Ainda é sábado, mas a mãe já faz uma previsão sagaz e pessimista sobre o futuro de Fabinho nas próximas 72 horas. Ao que parece, a água gelada resfriou de maneira irreversível o corpinho de 1,40m do garoto, de modo que, a partir de agora, os problemas de saúde virão na sequência febre, tosse, gripe, vômito, pneumonia, morte. E, convenhamos, não há situação mais inconveniente a uma mãe sozinha do que um filho doente.

Fodeu, fodeu, repete, conclusiva, enquanto tira Fabinho do carro do carona, checando os sinais vitais e dando três esfregadinhas da toalha nos pulmões do menino – quem sabe assim, de modo mágico, ela ativa os leucócitos, hemácias, plaquetas, qual mesmo que protege o corpo, enfim, não importa, só mesmo que trabalhem com violência todos e quaisquer componentes do sistema de defesa de Fabinho.

Este garoto tem que ir para a escola na segunda, tá me ouvindo, e ninguém sabe direito quem tem que estar ouvindo, mas todo mundo balança a cabeça, se compadece, a gente que também é mãe sabe o perrengue de precisar sair para trabalhar e não ter o que fazer com o filho moribundo no sofá. Meter o louco e largar lá? Dá, também, para preparar um miojo, botar no tupperware, ensinar a usar o micro. Ou levar junto pra reunião, distribuir álcool gel a toda a equipe, todo cuidado é pouco na hora de evitar uma epidemia.

O telefonema clássico da enfermaria da escola não é assustador porque a gente acha que o filho caiu de cabeça e está em coma, mas, sim, porque passa na nossa frente aquele filme – trailer, no caso – revelando o pesadelo dos próximos dias úteis. Quem eu posso acionar para ficar com o Fabinho? Meu RH aceita atestado de acompanhante? Será que o diretor da empresa será compreensível? Quanto tá pagando cada parcela do seguro-desemprego? O Temer já acabou com os benefícios todos?

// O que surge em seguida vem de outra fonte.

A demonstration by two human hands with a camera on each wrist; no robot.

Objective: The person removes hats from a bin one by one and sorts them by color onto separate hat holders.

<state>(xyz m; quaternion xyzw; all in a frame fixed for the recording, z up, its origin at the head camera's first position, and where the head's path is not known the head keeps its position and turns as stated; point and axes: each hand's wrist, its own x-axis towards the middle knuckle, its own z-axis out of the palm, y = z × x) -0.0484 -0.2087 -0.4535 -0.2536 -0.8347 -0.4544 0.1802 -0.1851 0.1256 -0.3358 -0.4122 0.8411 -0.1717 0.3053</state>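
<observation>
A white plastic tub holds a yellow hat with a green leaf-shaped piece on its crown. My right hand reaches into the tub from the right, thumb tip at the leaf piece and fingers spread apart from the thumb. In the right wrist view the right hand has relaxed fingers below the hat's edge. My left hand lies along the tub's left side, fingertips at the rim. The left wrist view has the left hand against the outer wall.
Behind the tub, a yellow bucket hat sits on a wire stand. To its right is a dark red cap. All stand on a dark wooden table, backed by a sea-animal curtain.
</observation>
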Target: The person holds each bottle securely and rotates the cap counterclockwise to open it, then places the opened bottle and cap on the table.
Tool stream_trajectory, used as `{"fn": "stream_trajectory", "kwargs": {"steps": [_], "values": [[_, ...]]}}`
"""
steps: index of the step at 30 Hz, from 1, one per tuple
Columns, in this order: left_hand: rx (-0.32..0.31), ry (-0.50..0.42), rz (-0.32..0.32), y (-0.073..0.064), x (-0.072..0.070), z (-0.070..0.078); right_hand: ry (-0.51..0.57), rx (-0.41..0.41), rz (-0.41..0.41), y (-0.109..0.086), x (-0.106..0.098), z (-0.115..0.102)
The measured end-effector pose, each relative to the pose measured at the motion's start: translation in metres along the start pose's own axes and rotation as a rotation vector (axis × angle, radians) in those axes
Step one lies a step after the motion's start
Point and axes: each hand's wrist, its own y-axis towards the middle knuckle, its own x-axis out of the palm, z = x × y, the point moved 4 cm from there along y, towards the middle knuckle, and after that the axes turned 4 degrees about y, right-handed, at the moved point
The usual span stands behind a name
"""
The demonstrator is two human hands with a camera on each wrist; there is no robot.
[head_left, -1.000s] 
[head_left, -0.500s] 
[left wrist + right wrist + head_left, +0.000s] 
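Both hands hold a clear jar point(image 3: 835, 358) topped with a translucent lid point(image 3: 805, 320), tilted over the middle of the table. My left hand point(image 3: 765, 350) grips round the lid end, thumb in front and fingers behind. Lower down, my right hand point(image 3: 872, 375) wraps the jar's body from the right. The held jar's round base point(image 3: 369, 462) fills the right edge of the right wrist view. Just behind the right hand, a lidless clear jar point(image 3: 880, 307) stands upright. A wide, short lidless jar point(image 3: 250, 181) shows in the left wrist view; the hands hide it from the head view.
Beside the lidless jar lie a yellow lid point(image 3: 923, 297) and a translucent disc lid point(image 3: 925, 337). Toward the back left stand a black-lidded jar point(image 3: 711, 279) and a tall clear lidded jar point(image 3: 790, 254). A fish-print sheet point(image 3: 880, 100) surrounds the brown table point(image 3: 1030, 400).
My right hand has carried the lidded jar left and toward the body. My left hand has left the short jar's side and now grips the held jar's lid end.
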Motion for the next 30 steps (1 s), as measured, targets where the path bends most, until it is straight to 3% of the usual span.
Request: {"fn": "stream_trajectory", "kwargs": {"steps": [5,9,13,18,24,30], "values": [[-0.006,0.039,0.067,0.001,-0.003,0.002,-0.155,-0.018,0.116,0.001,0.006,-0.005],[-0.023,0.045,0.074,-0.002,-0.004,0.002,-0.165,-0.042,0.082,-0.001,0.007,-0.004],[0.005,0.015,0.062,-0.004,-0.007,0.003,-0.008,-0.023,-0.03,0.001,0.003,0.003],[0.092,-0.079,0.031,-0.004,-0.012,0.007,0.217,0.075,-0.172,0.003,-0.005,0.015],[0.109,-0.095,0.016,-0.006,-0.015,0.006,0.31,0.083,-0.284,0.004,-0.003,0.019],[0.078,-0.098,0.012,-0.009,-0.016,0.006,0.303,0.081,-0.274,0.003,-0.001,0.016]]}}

Telefonei há pouco para a casa da mãe do Fabinho, amanhã é dia de aula. Com voz rouca, quem atendeu foi o garoto, menos mal, pensei, ao menos ainda parece estar respirando. Oi, querida, como é que ele tá, e o prognóstico é animador, porque Fabinho deve, sim, ir para a escola nesta segunda. Amém, amém, nessas horas qualquer ateu vira devoto, mas, escuta, tá mesmo 100%? Zero febre, nada de tosse, certeza que não vai transmitir para ninguém? Sacumé, né, amiga, se o meu menino cair de cama, quem vai se ferrar sou eu.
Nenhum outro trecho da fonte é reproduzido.